Zemaitis' second pick came in third quarter, and he returned it 17 yards to the Michigan State 4. Robinson threw a 3-yard TD pass to Deon Butler moments later for a 24-7 lead.

Paterno, pant-cuffs rolled and kept warm on a cold, windy night by a long, dark winter coat, barely reacted to the score, turning away to resume pacing the sideline as his players and coaches jumped for joy.

The last time Penn State was Big Ten champs, Kerry Collins and Ki-Jana Carter were piling up big numbers during the Nittany Lions' second season in the league.

Who would have believed then that Paterno's program would eventually drop to the Big Ten's second division?

That Penn State completed its return to the top against Michigan State provided a bit of symmetry to the revival. Penn State completed last season with a 37-13 victory over the Spartans in Happy Valley that injected some optimism into the program heading into 2005.

With a new, dynamic offense -- directed by the versatile senior Robinson -- and the best defense Penn State has had since LaVar Arrington was a Nittany Lion, Paterno has been vindicated.

He said throughout the 2004 season that he felt the team was close to being a winner again -- and he was right.

"I feel wonderful," Zemaitis said. "It's something when you put your mind to it, battle all adversity and nobody giving us respect -- when you get what you wanted at the end, it makes it that much better."

Michigan State looked as if it might be the surprise team in the Big Ten after beating Notre Dame in September, but coach John L. Smith's Spartans lost consecutive heartbreakers to Michigan and Ohio State in October and never recovered.

"We're not satisfied with this season," Spartans defensive end SirDarean Adams said. "We want to come back next year and really play ball."

The Spartans couldn't be accused of quitting in this one, even after trailing 17-0 at half.

Jason Teague had a 25-yard touchdown run and receiver Jerramy Scott ran 4 yards for a score on a direct snap to make it 24-14 after three quarters.

Michigan State was on the verge of making it even tighter, driving to the Penn State 11 at the start of the fourth quarter.
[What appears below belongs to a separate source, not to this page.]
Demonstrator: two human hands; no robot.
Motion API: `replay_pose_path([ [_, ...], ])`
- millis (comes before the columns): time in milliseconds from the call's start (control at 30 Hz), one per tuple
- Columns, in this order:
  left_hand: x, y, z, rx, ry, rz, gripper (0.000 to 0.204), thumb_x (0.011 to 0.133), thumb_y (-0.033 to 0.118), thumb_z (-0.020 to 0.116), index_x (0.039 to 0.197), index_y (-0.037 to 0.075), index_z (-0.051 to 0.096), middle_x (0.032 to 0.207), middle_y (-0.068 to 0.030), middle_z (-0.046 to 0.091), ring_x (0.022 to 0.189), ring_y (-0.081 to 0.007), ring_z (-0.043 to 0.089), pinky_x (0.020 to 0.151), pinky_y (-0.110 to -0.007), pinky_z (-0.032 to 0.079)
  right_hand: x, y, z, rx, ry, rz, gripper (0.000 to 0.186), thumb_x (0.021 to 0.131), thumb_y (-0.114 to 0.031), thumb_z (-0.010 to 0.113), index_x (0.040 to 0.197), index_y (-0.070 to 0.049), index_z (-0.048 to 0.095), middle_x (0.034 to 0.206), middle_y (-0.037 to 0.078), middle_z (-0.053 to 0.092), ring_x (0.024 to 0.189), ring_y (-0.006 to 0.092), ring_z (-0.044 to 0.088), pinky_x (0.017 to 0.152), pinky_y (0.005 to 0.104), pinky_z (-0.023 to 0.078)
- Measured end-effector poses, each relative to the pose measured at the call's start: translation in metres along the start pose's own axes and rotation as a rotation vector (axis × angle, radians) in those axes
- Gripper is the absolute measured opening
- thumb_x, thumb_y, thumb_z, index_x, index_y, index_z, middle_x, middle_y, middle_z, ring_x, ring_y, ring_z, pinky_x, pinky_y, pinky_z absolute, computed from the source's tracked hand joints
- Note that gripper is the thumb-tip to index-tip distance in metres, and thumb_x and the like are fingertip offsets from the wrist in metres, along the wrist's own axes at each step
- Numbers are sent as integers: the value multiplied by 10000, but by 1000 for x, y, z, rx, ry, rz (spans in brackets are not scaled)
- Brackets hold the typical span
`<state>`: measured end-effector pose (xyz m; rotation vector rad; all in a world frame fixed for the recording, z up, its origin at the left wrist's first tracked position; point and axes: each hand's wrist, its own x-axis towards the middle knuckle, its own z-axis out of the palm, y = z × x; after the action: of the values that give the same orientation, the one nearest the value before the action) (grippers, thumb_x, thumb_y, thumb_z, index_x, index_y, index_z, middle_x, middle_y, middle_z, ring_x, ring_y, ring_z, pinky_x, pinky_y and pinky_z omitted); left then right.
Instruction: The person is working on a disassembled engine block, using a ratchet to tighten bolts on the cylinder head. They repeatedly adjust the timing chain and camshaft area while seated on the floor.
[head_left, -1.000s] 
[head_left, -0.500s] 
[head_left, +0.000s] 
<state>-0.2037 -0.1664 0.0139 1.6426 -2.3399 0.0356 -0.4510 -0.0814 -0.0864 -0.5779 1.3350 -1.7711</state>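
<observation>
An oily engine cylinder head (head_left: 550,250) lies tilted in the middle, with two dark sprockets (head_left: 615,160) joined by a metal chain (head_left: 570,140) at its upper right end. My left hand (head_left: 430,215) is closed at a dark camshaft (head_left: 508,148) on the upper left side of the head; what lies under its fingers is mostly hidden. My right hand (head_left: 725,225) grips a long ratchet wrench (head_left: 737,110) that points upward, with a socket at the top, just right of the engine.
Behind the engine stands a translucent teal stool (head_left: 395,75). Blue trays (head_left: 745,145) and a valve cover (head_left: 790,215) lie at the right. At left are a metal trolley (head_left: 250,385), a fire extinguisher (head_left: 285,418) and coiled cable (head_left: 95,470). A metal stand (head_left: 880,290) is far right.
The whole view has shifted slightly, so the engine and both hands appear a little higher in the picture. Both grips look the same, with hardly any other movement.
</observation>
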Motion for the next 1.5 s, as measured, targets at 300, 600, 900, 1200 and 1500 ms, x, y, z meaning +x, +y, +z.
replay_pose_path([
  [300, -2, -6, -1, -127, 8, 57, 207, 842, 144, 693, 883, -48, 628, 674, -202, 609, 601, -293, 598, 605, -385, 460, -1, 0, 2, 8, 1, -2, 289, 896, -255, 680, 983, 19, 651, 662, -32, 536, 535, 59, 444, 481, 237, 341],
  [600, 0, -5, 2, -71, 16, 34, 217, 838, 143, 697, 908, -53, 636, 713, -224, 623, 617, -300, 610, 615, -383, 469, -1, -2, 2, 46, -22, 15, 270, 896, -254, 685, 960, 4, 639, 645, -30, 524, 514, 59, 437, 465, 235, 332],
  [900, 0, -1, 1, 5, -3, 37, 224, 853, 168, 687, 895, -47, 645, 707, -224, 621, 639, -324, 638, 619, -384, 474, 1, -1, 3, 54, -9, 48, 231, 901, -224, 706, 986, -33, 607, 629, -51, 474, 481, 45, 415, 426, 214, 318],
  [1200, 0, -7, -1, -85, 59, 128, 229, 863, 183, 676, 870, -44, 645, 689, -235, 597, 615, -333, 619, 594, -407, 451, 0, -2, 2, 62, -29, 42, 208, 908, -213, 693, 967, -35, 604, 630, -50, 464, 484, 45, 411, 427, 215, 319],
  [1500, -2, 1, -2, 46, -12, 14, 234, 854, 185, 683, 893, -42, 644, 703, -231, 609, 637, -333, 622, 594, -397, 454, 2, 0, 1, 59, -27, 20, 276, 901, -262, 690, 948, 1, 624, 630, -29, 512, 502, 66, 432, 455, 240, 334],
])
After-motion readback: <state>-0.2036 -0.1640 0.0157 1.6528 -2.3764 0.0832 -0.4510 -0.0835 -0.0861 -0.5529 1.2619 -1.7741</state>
But Drew Stanton was sacked by Jay Alford for a 13-yard loss and Michigan State botched the snap and hold on a 43-yard field goal attempt, never even getting a kick off.

Stanton finished 23-for-36 for 233 yards with four interceptions and a late TD pass.

The Lions took advantage of the special teams' gaffe as Tony Hunt capped a nice drive with a 1-yard touchdown run to make it 31-14 with 4:58 left.

Smith dropped to 18-18 in three seasons in East Lansing, a mark that probably won't stop speculation about his job security, though athletic director Ron Mason said has given no indication that he'd fire Smith halfway through a six-year contract.

"I don't even worry about it," Smith said. "That's not my decision. My job is to go out and recruit young men."

Michigan State had been 9-1 against top-10 opponents since 1997, including 6-0 at home, but they couldn't play spoiler against Penn State.

Robinson was 10-for-20 passing for 105 yards and Hunt surpassed 1,000 yards rushing on the season with 89 in the game.

"People picked us to go sixth in the Big Ten," Robinson said. "People said we should be happy with six or seven wins. Now we're on top of the Big Ten right now."